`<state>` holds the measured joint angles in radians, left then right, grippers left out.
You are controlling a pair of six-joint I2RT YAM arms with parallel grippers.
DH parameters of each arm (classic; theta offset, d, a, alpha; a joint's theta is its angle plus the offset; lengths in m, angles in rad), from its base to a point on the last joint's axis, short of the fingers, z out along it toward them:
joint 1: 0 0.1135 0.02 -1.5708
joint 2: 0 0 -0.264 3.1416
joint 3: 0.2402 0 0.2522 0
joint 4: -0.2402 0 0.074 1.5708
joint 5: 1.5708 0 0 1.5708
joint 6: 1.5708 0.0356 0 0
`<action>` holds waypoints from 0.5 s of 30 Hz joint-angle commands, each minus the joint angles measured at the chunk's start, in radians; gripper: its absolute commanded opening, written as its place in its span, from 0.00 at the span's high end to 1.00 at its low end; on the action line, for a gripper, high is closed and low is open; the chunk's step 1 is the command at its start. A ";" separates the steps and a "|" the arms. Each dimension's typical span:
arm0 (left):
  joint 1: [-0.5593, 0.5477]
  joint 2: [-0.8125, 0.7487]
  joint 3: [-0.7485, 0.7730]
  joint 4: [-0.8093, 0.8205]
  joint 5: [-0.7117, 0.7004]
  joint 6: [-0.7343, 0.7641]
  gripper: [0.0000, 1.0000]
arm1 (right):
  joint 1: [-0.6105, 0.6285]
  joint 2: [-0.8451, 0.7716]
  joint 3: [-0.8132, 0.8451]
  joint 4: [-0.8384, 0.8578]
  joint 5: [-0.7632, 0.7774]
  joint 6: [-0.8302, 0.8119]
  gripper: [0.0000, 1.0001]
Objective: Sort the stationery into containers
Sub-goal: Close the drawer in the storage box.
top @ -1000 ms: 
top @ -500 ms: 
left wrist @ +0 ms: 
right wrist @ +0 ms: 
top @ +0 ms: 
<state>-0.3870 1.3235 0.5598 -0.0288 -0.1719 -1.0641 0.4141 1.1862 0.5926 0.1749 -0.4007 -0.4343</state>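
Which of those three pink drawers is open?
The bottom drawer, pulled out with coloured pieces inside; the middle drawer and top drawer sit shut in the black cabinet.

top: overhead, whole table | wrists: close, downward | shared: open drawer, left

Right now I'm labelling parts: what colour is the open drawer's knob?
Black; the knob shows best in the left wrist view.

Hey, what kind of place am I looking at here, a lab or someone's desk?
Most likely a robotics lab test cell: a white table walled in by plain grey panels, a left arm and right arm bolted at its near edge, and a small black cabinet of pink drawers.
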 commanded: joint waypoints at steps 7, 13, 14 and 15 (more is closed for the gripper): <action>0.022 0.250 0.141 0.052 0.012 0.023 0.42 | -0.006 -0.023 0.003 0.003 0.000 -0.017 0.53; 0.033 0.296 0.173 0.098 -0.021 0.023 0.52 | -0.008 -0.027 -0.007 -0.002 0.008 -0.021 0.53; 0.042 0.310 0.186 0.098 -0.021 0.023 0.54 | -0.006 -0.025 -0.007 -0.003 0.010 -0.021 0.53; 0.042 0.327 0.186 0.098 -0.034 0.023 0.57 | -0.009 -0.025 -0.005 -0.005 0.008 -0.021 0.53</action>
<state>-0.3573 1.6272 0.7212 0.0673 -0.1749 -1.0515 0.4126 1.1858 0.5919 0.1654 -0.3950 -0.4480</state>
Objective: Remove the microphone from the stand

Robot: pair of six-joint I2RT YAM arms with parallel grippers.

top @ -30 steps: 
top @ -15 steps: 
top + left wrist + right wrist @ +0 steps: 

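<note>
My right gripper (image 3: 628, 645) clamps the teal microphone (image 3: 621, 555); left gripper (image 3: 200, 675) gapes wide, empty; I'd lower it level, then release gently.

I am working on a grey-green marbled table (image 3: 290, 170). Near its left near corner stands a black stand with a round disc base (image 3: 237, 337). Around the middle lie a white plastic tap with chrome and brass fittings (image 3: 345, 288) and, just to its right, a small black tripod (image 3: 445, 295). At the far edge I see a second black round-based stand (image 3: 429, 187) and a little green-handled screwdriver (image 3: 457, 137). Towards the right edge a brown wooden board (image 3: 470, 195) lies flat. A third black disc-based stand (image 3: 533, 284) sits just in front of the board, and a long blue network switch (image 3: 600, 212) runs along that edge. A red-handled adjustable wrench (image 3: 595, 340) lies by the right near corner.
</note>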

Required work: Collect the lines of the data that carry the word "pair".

Task output:
You are controlling a pair of six-joint I2RT YAM arms with parallel grippers.
Robot: pair of six-joint I2RT YAM arms with parallel grippers.

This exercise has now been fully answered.